Exercise objective: Give all of the listing again word for word, with images excluded.
---+---
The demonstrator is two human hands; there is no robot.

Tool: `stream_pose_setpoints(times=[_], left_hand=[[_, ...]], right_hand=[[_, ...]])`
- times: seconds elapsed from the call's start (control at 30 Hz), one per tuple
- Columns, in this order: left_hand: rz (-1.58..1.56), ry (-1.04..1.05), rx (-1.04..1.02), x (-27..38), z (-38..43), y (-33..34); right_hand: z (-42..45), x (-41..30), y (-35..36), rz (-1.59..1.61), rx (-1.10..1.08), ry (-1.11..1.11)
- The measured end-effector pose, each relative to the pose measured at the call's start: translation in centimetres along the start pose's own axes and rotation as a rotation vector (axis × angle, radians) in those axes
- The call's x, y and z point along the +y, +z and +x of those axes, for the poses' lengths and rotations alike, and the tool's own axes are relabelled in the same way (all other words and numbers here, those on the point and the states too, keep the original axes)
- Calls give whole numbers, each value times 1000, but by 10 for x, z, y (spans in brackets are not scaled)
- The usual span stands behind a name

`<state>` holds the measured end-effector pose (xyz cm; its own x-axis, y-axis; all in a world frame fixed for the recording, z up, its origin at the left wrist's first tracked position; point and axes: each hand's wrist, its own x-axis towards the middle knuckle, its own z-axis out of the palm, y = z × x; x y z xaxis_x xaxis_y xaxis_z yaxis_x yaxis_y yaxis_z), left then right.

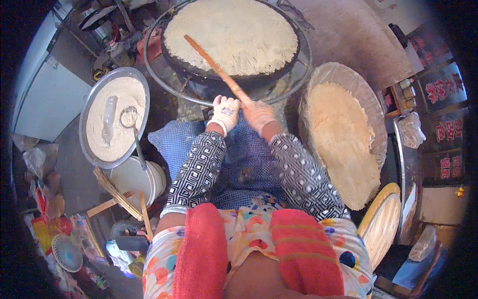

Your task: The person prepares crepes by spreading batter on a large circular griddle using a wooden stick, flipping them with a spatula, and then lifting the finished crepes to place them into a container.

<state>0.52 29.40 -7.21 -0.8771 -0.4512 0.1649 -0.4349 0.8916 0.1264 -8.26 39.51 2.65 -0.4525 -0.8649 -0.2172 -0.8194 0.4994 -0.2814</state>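
My right hand [258,115], in a pale glove and slightly blurred, grips one end of a long flat wooden scraper [214,67]. The scraper slants up to the left, over a round black griddle [239,79]. A thin pale layer of batter [231,33] covers most of the griddle, with a ragged near edge. Close beside the right hand is my left hand [225,112] in a white knit glove, its fingers curled near the metal ring [179,93] around the griddle. Whether it holds anything is hidden.
To the left, a metal basin [85,140] of pale batter holds a plastic bottle [109,119] and a ladle [137,144], above a white bucket [157,183]. A straw brush [115,192] lies nearby. Thin flatbreads [338,138] lie on plastic-lined support at right, near a round wooden board [382,228].
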Motion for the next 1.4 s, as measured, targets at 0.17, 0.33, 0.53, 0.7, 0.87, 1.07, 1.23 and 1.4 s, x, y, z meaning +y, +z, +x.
stream_pose_setpoints(times=[0.17,0.33,0.53,0.7,0.87,1.07,1.23,1.4], left_hand=[[-6,18,20,-40,-16,-17],[151,-91,-176,-92,-9,-42],[254,-73,-185,-199,1,-48],[414,28,-236,-277,27,-66],[641,175,-203,-344,51,-55],[695,220,-298,-326,96,-63],[795,42,-500,-290,67,-59],[530,-23,-465,-145,18,-81]], right_hand=[[20,78,-21,-180,56,59],[47,141,-34,-198,102,150],[101,206,-47,-92,159,257],[167,267,-78,-77,242,363],[231,351,-87,-20,344,259],[220,381,-73,354,410,205],[115,274,-43,774,338,76],[18,111,22,860,215,-318]])
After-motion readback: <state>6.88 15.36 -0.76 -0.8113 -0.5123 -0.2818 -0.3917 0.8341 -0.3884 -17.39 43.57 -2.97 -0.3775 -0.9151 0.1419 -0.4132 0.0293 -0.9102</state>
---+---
Exercise output:
The demonstrator is two human hands; there is no robot.

Tool: `stream_pose_setpoints(times=[_], left_hand=[[_, ...]], right_hand=[[_, ...]])`
- times: seconds elapsed from the call's start (control at 30 Hz), one per tuple
- Columns, in this order: left_hand: rz (-1.58..1.56), ry (-1.04..1.05), rx (-1.04..1.02), x (-27..38), z (-38..43), y (-33..34); right_hand: z (-42..45), x (-41..30), y (-35..36), rz (-1.59..1.61), rx (-1.10..1.08), ry (-1.11..1.11)
- The measured end-effector pose, each relative to the pose measured at the call's start: translation in centimetres along the start pose's own axes and rotation as a rotation vector (axis × angle, radians) in those axes
- The call's x, y and z point along the +y, +z and +x of those axes, for the poses' lengths and rotations alike, and the tool's own axes are relabelled in the same way (all other words and numbers here, those on the point and the states too, keep the original axes)
- Calls give whole numbers, each value times 1000, but by 10 for x, z, y (spans in brackets are not scaled)
- The usual span stands behind a name

`<state>` holds the measured end-effector pose (xyz cm; its own x-axis, y-axis; all in a world frame fixed for the recording, z up, its origin at the left wrist's first tracked position; point and axes: each hand's wrist, its own x-axis towards the middle knuckle, its own z-axis out of the palm, y = z × x; x y z xaxis_x xaxis_y xaxis_z yaxis_x yaxis_y yaxis_z), left then right.


Your task: The person prepares crepes by spreading batter on a large circular griddle using a wooden stick, flipping them with a spatula, and then lifting the finished crepes to place them into a container.

<state>0.52 29.40 -7.21 -0.8771 -0.4512 0.1649 -0.4349 0.8916 0.1264 -8.26 39.51 2.65 -0.4525 -0.8649 -0.2172 -0.8194 0.4994 -0.2814</state>
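My right hand [258,115], in a pale glove and slightly blurred, grips one end of a long flat wooden scraper [214,67]. The scraper slants up to the left, over a round black griddle [239,79]. A thin pale layer of batter [231,33] covers most of the griddle, with a ragged near edge. Close beside the right hand is my left hand [225,112] in a white knit glove, its fingers curled near the metal ring [179,93] around the griddle. Whether it holds anything is hidden.
To the left, a metal basin [85,140] of pale batter holds a plastic bottle [109,119] and a ladle [137,144], above a white bucket [157,183]. A straw brush [115,192] lies nearby. Thin flatbreads [338,138] lie on plastic-lined support at right, near a round wooden board [382,228].
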Motion for the next 1.4 s, as measured, targets at 0.17, 0.33, 0.53, 0.7, 0.87, 1.07, 1.23 and 1.4 s, x, y, z meaning +y, +z, +x.
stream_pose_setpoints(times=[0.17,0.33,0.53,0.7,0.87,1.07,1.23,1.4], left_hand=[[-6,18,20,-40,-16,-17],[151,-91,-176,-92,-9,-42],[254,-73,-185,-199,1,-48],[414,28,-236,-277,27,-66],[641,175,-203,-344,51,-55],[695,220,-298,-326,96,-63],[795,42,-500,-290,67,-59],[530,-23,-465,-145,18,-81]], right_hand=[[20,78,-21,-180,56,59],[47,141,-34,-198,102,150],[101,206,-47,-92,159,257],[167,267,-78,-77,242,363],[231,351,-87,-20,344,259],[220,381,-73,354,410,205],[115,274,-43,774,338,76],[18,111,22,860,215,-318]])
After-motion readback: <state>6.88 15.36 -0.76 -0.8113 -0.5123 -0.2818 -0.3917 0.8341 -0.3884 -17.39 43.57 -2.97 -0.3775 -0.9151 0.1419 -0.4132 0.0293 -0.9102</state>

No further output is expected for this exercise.